“Parasite”, o di quando Marx vinse quattro Oscar

La 92esima edizione degli Oscar, che si è tenuta domenica 9 febbraio, ha decretato un vincitore assoluto: il sudcoreano Bong Joon-ho. Il regista di Parasite ha fatto scempio della concorrenza (e si parla di nomi del calibro di Mendes, Tarantino e Scorsese), vincendo quasi tutto il vincibile: miglior film internazionale, miglior sceneggiatura originale, miglior regia e miglior film.

La ragione del successo è semplice, quasi prosaica: Parasite è il migliore tra i film usciti negli States nel corso del 2019. E, una volta tanto, Hollywood ha deciso di premiare il merito, senza fare calcoli politici. Inoltre, Parasite è il primo film non anglofono a conquistare la statuetta più ambita: un forte segnale di apertura a cinematografie straniere.

Di che cosa parla il film? Essenzialmente, di due famiglie – una molto povera e l’altra molto ricca – i cui destini finiscono per incrociarsi in maniera non proprio fortuita e non proprio pacifica. Scritta così, può voler dire tutto, ma anche niente, visto che con queste premesse il film potrebbe andare a parare un po’ ovunque. Tuttavia, lì dentro c’è già il cuore di Parasite: la pellicola di Bong Joon-ho parla di uno scontro tra due classi sociali contrapposte. Riducendolo ancor più all’osso, il film racconta l’ancestrale lotta tra ricchi e poveri.

“Niente di nuovo”, potreste dire e avreste ragione. Del resto, Chaplin ha costruito gran parte del suo successo sul tramp Charlot, un ometto povero in canna che ha avuto spesso a che fare con uomini abbienti.

Allora, che cosa rende Parasite e Bong Joon-ho così speciali? Due ragioni, soprattutto. Il primo e più superficiale motivo è piuttosto banale: Parasite ha avuto successo perché è divertente, scorre che è una meraviglia e Bong Joon-ho scrive e mette in scena con una padronanza che sfiora il celestiale. Il regista sudcoreano naviga e mescola magnificamente i generi: si ride e si piange, e – ridendo e piangendo – si riflette.

In quel capolavoro di sconfinata Bellezza che è “Io se fossi Dio”, Gaber diceva che tutti quelli che fanno questo gioco (parla della politica, N.d.G.), c’hanno certe facce che a vederli fanno schifo che siano untuosi democristiani o grigi compagni del PCI. Pur vicino agli ideali di sinistra, il signor G. non ha (mai avuto) problemi a sparare contro i “grigi compagni” del Partito Comunista, mostrando un’onestà intellettuale e una spina dorsale che metterebbero in imbarazzo parecchie persone oggi. 

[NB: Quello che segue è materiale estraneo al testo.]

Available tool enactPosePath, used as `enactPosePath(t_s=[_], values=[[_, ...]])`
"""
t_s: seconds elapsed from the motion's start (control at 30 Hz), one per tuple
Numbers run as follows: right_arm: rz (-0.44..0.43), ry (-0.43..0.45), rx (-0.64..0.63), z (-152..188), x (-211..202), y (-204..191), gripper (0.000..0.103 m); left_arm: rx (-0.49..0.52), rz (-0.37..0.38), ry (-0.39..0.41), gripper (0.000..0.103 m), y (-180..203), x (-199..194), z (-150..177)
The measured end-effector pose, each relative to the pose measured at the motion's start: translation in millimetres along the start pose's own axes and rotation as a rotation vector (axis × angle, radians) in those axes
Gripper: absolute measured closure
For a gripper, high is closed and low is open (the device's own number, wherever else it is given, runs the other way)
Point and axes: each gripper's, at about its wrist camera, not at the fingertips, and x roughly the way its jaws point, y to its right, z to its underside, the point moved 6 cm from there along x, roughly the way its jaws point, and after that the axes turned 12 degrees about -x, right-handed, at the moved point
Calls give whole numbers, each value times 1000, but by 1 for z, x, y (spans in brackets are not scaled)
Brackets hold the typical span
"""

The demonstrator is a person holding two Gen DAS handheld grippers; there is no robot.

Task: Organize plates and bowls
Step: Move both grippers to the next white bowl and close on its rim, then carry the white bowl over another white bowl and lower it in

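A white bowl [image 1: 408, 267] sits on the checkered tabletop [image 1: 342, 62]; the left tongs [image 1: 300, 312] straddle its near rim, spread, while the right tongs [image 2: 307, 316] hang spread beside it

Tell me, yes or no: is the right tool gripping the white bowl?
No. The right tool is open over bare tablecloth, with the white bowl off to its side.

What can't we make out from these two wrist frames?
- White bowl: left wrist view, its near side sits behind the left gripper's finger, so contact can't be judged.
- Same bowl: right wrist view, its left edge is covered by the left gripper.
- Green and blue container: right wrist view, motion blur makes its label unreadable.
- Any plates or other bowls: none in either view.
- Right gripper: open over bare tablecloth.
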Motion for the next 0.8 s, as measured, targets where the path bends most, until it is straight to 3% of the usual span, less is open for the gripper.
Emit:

Che cosa c’entra Giorgio Gaber con questo film? C’entra nella misura in cui anche la lotta di classe in Parasite è raccontata dal regista sudcoreano con onestà intellettuale e non è tratteggiata in maniera manichea, ma attraverso una fitta gamma di grigi e senza censura alcuna, nemmeno delle parentesi più violente. Questa è la seconda ragione che rende Parasite tanto speciale.

Nella prima metà del film, Bong Joon-ho ci spiega come sia sacrosanto il tentativo di ogni persona di migliorare le proprie condizioni di vita e come le nostre simpatie debbano andare verso la famiglia indigente: i poveri sono teneri, legati tra loro e gli stratagemmi che escogitano per rimanere a galla fanno sorridere; i ricchi sono antipatici, arroganti e ingenui. Nella seconda metà del film, Bong Joon-ho ci presenta con cruda efficacia i risvolti negativi della lotta di classe. La famiglia povera ha sempre più appetito di quella ricchezza che ha iniziato ad assaggiare, spingendosi presto ad atti di cieca cattiveria che non avremmo mai creduto potessero compiere.

In conclusione, si potrebbe aggiungere che Parasite quindi è un… Bong Joon-ho spadroneggia con… Ma anche il sottotesto politico… ma l’unica cosa che valga veramente dire è: guardatelo, e basta.